* _Dataset section_:

_ _ _ _ _

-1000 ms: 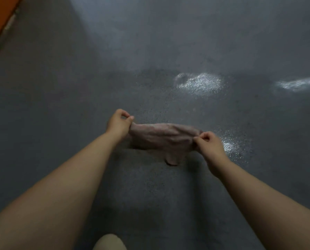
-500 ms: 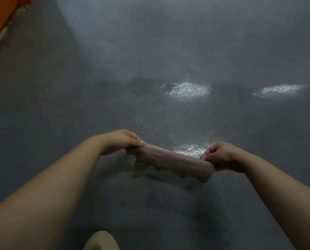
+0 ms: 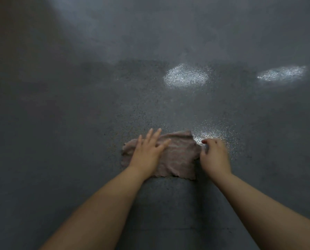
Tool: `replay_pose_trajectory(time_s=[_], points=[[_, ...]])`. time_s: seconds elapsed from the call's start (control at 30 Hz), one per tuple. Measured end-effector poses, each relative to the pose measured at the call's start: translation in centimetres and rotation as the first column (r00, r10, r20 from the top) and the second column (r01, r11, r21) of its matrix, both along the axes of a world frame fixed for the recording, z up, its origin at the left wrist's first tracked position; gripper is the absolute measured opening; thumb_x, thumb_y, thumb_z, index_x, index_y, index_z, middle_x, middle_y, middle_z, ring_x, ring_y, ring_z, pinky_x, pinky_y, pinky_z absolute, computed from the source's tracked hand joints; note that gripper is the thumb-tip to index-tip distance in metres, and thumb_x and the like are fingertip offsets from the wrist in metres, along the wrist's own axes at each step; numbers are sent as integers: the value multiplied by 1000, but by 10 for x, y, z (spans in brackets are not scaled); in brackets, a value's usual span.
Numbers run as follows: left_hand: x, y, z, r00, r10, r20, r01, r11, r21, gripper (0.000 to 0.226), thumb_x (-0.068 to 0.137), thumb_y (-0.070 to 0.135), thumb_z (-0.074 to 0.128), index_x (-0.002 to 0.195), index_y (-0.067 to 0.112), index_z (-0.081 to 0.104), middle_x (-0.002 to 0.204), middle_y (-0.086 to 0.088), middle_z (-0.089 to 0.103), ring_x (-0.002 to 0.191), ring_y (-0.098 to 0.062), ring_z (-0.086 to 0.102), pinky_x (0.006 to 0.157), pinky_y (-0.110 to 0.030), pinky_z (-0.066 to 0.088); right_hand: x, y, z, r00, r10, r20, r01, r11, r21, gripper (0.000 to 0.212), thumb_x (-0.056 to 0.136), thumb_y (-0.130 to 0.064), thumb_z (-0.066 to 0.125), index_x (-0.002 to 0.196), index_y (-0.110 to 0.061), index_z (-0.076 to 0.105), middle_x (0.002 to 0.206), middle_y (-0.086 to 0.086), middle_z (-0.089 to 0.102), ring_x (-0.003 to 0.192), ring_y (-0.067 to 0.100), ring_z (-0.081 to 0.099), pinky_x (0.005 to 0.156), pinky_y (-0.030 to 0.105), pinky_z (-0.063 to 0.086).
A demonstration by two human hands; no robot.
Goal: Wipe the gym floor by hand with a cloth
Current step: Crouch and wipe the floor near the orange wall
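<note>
- The dark grey speckled gym floor (image 3: 60, 123) fills the frame; the left part looks dull and dry, likely the stretch not yet wiped.
- The left hand (image 3: 147, 152) lies just left of centre in the lower middle, fingers straight and spread apart, palm flat on the cloth. I judge this is to pin it down and give broad pressure for wiping.
- The pinkish-brown, ragged-edged rectangular cloth (image 3: 177, 156) lies spread flat on the floor between the two hands, opened out so more of it meets the floor.
- The right hand (image 3: 214, 156) sits at the cloth's right edge, fingers curled; whether they pinch the edge I cannot tell.
- Bright wet patches (image 3: 186, 76) glisten in the upper right of the frame.
</note>
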State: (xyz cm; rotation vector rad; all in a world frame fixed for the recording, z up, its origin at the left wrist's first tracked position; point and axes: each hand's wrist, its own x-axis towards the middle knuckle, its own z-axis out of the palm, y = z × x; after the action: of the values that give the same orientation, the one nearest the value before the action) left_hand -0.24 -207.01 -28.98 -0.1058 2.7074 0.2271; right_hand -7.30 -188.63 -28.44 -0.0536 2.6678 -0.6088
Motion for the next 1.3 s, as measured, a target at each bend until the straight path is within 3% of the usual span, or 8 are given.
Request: replay_pose_trajectory(time_s=[0.1,0.17,0.27,0.43,0.53,0.7,1.1,1.3], points=[[-15,16,-22,942,-327,71,332,940,-76,53,101,43,24,150,41,2,158,-2,-19,144,-30,-18,111,-57,-12,0,4,-10,998,-1,-70,2,1000,17,32,91,-9,50,122,-7,59,131,18,48,120,37,42,100,38,32],[-26,23,-33,884,-466,38,467,879,-89,55,96,48,13,150,39,10,160,-2,-6,146,-32,-7,110,-60,-5,-4,4,-13,994,9,-112,-7,1000,20,33,91,-9,50,122,-6,59,136,19,46,124,37,40,104,40,30],[-37,30,-43,865,-500,-37,491,861,-133,59,88,50,21,137,34,48,148,-5,41,136,-33,37,110,-54,24,-12,1,-18,988,21,-154,-17,999,28,34,91,-10,51,125,-5,57,141,20,42,129,38,36,108,42,27],[-49,25,-51,862,-499,-91,500,866,-12,60,86,50,29,134,24,54,142,-6,48,132,-31,44,109,-40,22,-19,-19,-24,994,6,-111,3,996,85,40,90,-15,51,130,-6,52,144,18,38,130,38,33,110,44,26],[-57,8,-46,923,-359,-142,363,932,4,60,87,49,26,136,26,52,144,-3,46,133,-27,43,111,-39,24,-18,-37,-24,994,33,-100,-20,992,126,44,92,-20,50,136,-9,47,149,18,31,132,39,29,110,43,23],[-73,-33,-47,970,-181,-164,179,984,-25,60,99,49,24,152,29,5,160,3,-5,147,-18,-8,116,-36,-10,-20,-78,-19,978,173,-115,-157,978,134,51,95,-25,47,144,-13,37,155,17,21,137,37,23,113,42,17],[-117,-140,-52,970,207,-129,-213,976,-35,59,101,48,19,152,28,-2,159,2,-12,146,-18,-13,117,-40,-9,-51,-186,-16,874,482,63,-485,857,175,54,100,-40,30,151,-26,16,159,11,-2,145,32,5,118,43,10],[-114,-215,-48,832,545,-109,-551,833,-43,60,101,49,18,152,25,-2,159,0,-12,146,-22,-11,117,-42,-7,-58,-201,-20,836,508,207,-546,807,226,59,100,-49,25,151,-34,0,159,2,-14,146,27,-10,116,50,4]])
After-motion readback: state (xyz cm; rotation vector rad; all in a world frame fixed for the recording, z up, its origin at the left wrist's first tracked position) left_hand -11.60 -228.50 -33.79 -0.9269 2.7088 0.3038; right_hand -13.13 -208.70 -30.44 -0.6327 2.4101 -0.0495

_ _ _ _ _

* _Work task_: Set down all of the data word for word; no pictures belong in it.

* _Result for this task_:
-1000 ms: 
-500 ms: 
+0 ms: 
Tool: `replay_pose_trajectory(time_s=[_], points=[[_, ...]])`. time_s: seconds elapsed from the call's start (control at 30 Hz), one per tuple. Measured end-effector poses, each relative to the pose measured at the call's start: translation in centimetres and rotation as the first column (r00, r10, r20 from the top) and the second column (r01, r11, r21) of its matrix, both along the axes of a world frame fixed for the recording, z up, its origin at the left wrist's first tracked position; gripper is the absolute measured opening; thumb_x, thumb_y, thumb_z, index_x, index_y, index_z, middle_x, middle_y, middle_z, ring_x, ring_y, ring_z, pinky_x, pinky_y, pinky_z absolute, computed from the source's tracked hand joints; note that gripper is the thumb-tip to index-tip distance in metres, and thumb_x and the like are fingertip offsets from the wrist in metres, along the wrist's own axes at each step; numbers are sent as integers: the value multiplied by 1000, but by 10 for x, y, z (spans in brackets are not scaled); in brackets, a value's usual span.
Numbers run as follows: left_hand: x, y, z, r00, r10, r20, r01, r11, r21, gripper (0.000 to 0.226), thumb_x (-0.068 to 0.137), thumb_y (-0.070 to 0.135), thumb_z (-0.074 to 0.128), index_x (-0.002 to 0.195), index_y (-0.067 to 0.112), index_z (-0.081 to 0.104), middle_x (-0.002 to 0.204), middle_y (-0.086 to 0.088), middle_z (-0.089 to 0.103), ring_x (-0.002 to 0.191), ring_y (-0.098 to 0.062), ring_z (-0.086 to 0.102), pinky_x (0.006 to 0.157), pinky_y (-0.110 to 0.030), pinky_z (-0.066 to 0.088); right_hand: x, y, z, r00, r10, r20, r01, r11, r21, gripper (0.000 to 0.212), thumb_x (-0.056 to 0.136), thumb_y (-0.130 to 0.064), thumb_z (-0.066 to 0.125), index_x (-0.002 to 0.196), index_y (-0.110 to 0.061), index_z (-0.076 to 0.105), middle_x (0.002 to 0.206), middle_y (-0.086 to 0.086), middle_z (-0.089 to 0.102), ring_x (-0.003 to 0.192), ring_y (-0.067 to 0.100), ring_z (-0.081 to 0.099), pinky_x (0.005 to 0.156), pinky_y (-0.030 to 0.105), pinky_z (-0.063 to 0.086).
A demonstration by two human hands; no robot.
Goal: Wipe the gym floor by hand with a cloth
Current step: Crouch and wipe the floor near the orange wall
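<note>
- The dark grey speckled gym floor (image 3: 60, 123) fills the frame; the left part looks dull and dry, likely the stretch not yet wiped.
- The left hand (image 3: 147, 152) lies just left of centre in the lower middle, fingers straight and spread apart, palm flat on the cloth. I judge this is to pin it down and give broad pressure for wiping.
- The pinkish-brown, ragged-edged rectangular cloth (image 3: 177, 156) lies spread flat on the floor between the two hands, opened out so more of it meets the floor.
- The right hand (image 3: 214, 156) sits at the cloth's right edge, fingers curled; whether they pinch the edge I cannot tell.
- Bright wet patches (image 3: 186, 76) glisten in the upper right of the frame.
</note>
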State: (xyz cm; rotation vector rad; all in a world frame fixed for the recording, z up, its origin at the left wrist's first tracked position; point and axes: each hand's wrist, its own x-axis towards the middle knuckle, its own z-axis out of the palm, y = z × x; after the action: of the values that give the same orientation, the one nearest the value before the action) left_hand -0.24 -207.01 -28.98 -0.1058 2.7074 0.2271; right_hand -7.30 -188.63 -28.44 -0.0536 2.6678 -0.6088
Motion for the next 1.3 s, as measured, a target at each bend until the straight path is within 3% of the usual span, or 8 are given.
Request: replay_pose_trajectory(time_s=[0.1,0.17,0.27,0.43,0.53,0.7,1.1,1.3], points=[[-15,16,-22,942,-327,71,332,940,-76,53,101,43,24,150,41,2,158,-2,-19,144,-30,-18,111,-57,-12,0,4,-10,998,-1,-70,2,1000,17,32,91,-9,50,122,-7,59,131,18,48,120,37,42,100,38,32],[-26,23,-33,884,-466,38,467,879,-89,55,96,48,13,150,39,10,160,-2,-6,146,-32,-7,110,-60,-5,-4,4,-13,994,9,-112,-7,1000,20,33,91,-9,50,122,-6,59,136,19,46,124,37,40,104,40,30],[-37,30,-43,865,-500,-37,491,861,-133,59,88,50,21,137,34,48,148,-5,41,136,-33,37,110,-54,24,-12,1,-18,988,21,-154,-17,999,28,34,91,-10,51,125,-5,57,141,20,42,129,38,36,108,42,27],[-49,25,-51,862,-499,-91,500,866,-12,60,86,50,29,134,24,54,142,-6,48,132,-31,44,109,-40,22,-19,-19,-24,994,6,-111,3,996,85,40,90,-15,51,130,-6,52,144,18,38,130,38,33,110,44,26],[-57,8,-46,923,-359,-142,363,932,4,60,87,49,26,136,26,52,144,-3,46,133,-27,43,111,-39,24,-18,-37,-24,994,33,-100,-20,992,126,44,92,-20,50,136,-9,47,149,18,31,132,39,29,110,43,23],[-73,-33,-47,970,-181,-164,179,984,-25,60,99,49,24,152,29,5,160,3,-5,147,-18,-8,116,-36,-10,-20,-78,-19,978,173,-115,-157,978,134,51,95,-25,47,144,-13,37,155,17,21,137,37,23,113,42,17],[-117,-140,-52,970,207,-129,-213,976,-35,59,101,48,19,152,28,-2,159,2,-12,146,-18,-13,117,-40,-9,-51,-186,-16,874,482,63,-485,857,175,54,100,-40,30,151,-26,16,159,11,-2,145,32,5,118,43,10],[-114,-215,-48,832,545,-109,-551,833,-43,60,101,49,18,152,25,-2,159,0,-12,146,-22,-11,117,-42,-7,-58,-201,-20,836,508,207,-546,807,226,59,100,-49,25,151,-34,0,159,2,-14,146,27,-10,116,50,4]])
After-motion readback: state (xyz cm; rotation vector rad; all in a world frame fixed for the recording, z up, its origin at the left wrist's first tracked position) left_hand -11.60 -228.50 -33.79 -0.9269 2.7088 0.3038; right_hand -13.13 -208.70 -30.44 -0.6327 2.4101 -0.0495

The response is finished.